**The task**
Please print every record below exactly as it appears, but leave out the pictures.

**Extracted information**
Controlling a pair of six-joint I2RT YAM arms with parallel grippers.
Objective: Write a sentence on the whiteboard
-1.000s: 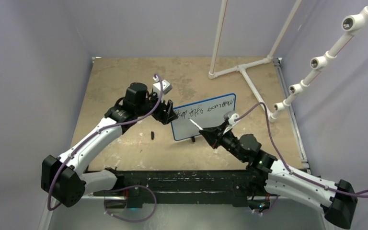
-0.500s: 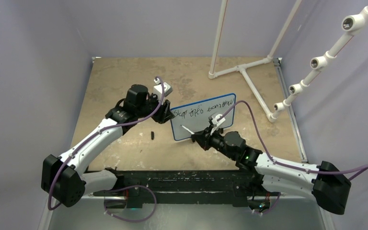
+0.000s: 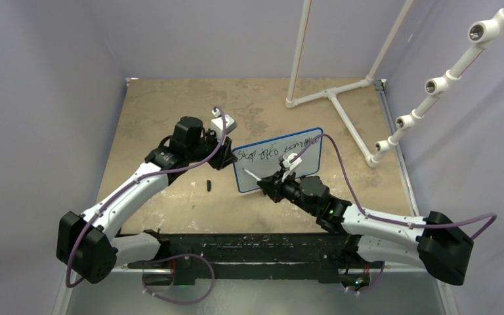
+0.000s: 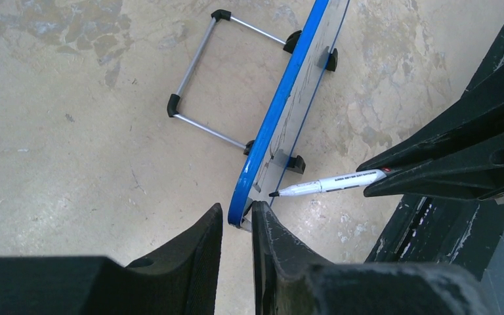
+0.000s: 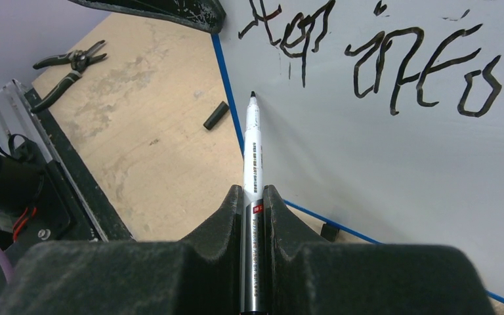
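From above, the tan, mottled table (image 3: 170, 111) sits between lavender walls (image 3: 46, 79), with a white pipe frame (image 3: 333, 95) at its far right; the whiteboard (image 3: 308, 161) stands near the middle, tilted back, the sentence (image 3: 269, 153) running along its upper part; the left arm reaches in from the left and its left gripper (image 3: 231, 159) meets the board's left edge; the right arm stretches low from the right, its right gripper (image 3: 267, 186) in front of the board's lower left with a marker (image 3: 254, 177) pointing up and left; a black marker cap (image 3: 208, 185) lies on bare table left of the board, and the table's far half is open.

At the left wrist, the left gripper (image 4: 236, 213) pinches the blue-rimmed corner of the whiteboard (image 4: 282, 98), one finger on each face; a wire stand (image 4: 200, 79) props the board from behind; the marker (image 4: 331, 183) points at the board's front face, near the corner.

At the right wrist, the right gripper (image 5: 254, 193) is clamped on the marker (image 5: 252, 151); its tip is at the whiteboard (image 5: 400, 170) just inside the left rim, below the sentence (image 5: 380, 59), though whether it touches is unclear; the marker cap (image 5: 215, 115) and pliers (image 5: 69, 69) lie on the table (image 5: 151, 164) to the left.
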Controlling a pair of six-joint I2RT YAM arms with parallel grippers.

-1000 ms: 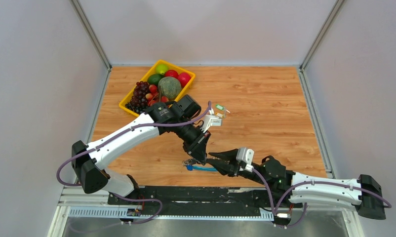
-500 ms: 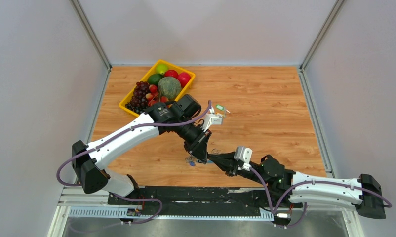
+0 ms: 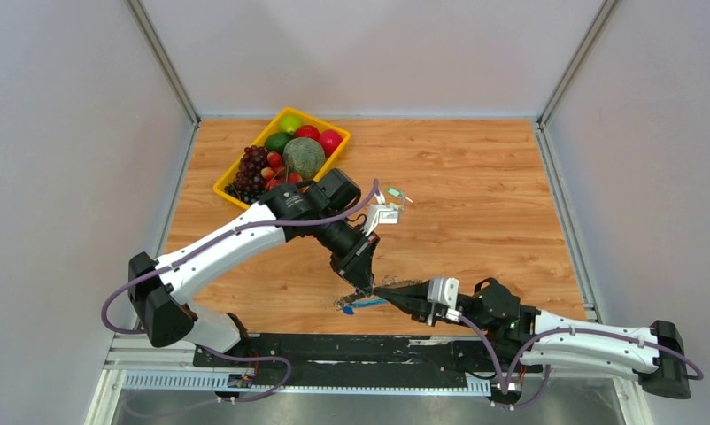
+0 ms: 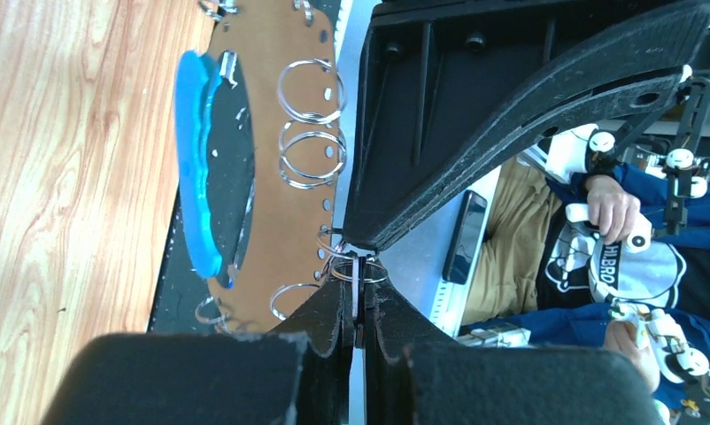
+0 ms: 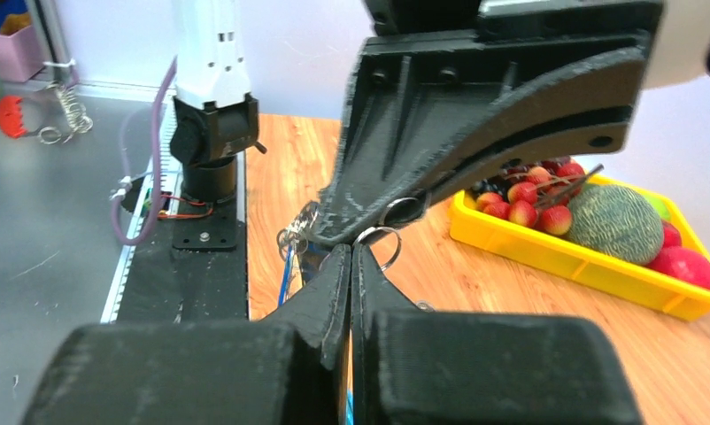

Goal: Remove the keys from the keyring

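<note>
- We are seeing the keyring [image 3: 355, 305] as a thin silvery loop. Small wire split rings [image 4: 312, 155] are dotting its rim, and a glossy light-blue strip [image 4: 195, 168] is edging one side.
- Its long axis is running left-right, close to the table's [image 3: 475, 177] near edge.
- The left gripper [image 3: 366, 287] is pinching one wire ring, jaws closed. The right gripper [image 3: 381, 286] is meeting it tip to tip, jaws narrow; we cannot tell whether it is holding anything.
- Bare wood is stretching right and beyond, and the yellow fruit tray [image 3: 220, 187] is sitting well apart.

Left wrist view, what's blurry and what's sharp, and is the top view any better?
Left wrist view: the left gripper is a close-up blur, while the blue strip and small rings on the keyring look crisp. Top external view: evenly lit, no glare, but the keyring is too tiny to resolve.
</note>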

**Task answer**
Controlling a pair of six-joint I2RT YAM arms with parallel grippers.
Objective: Write a sentence on the whiteboard
-1.000s: 
-0.500s: 
+0.000s: 
+0.000s: 
+0.000s: 
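From above, the tan, mottled table (image 3: 170, 111) sits between lavender walls (image 3: 46, 79), with a white pipe frame (image 3: 333, 95) at its far right; the whiteboard (image 3: 308, 161) stands near the middle, tilted back, the sentence (image 3: 269, 153) running along its upper part; the left arm reaches in from the left and its left gripper (image 3: 231, 159) meets the board's left edge; the right arm stretches low from the right, its right gripper (image 3: 267, 186) in front of the board's lower left with a marker (image 3: 254, 177) pointing up and left; a black marker cap (image 3: 208, 185) lies on bare table left of the board, and the table's far half is open.

At the left wrist, the left gripper (image 4: 236, 213) pinches the blue-rimmed corner of the whiteboard (image 4: 282, 98), one finger on each face; a wire stand (image 4: 200, 79) props the board from behind; the marker (image 4: 331, 183) points at the board's front face, near the corner.

At the right wrist, the right gripper (image 5: 254, 193) is clamped on the marker (image 5: 252, 151); its tip is at the whiteboard (image 5: 400, 170) just inside the left rim, below the sentence (image 5: 380, 59), though whether it touches is unclear; the marker cap (image 5: 215, 115) and pliers (image 5: 69, 69) lie on the table (image 5: 151, 164) to the left.
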Controlling a pair of six-joint I2RT YAM arms with parallel grippers.

-1000 ms: 
-500 ms: 
+0 ms: 
+0 ms: 
+0 ms: 

Goal: Remove the keys from the keyring

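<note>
- We are seeing the keyring [image 3: 355, 305] as a thin silvery loop. Small wire split rings [image 4: 312, 155] are dotting its rim, and a glossy light-blue strip [image 4: 195, 168] is edging one side.
- Its long axis is running left-right, close to the table's [image 3: 475, 177] near edge.
- The left gripper [image 3: 366, 287] is pinching one wire ring, jaws closed. The right gripper [image 3: 381, 286] is meeting it tip to tip, jaws narrow; we cannot tell whether it is holding anything.
- Bare wood is stretching right and beyond, and the yellow fruit tray [image 3: 220, 187] is sitting well apart.

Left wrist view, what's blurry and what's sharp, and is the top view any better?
Left wrist view: the left gripper is a close-up blur, while the blue strip and small rings on the keyring look crisp. Top external view: evenly lit, no glare, but the keyring is too tiny to resolve.
</note>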

That completes the exercise.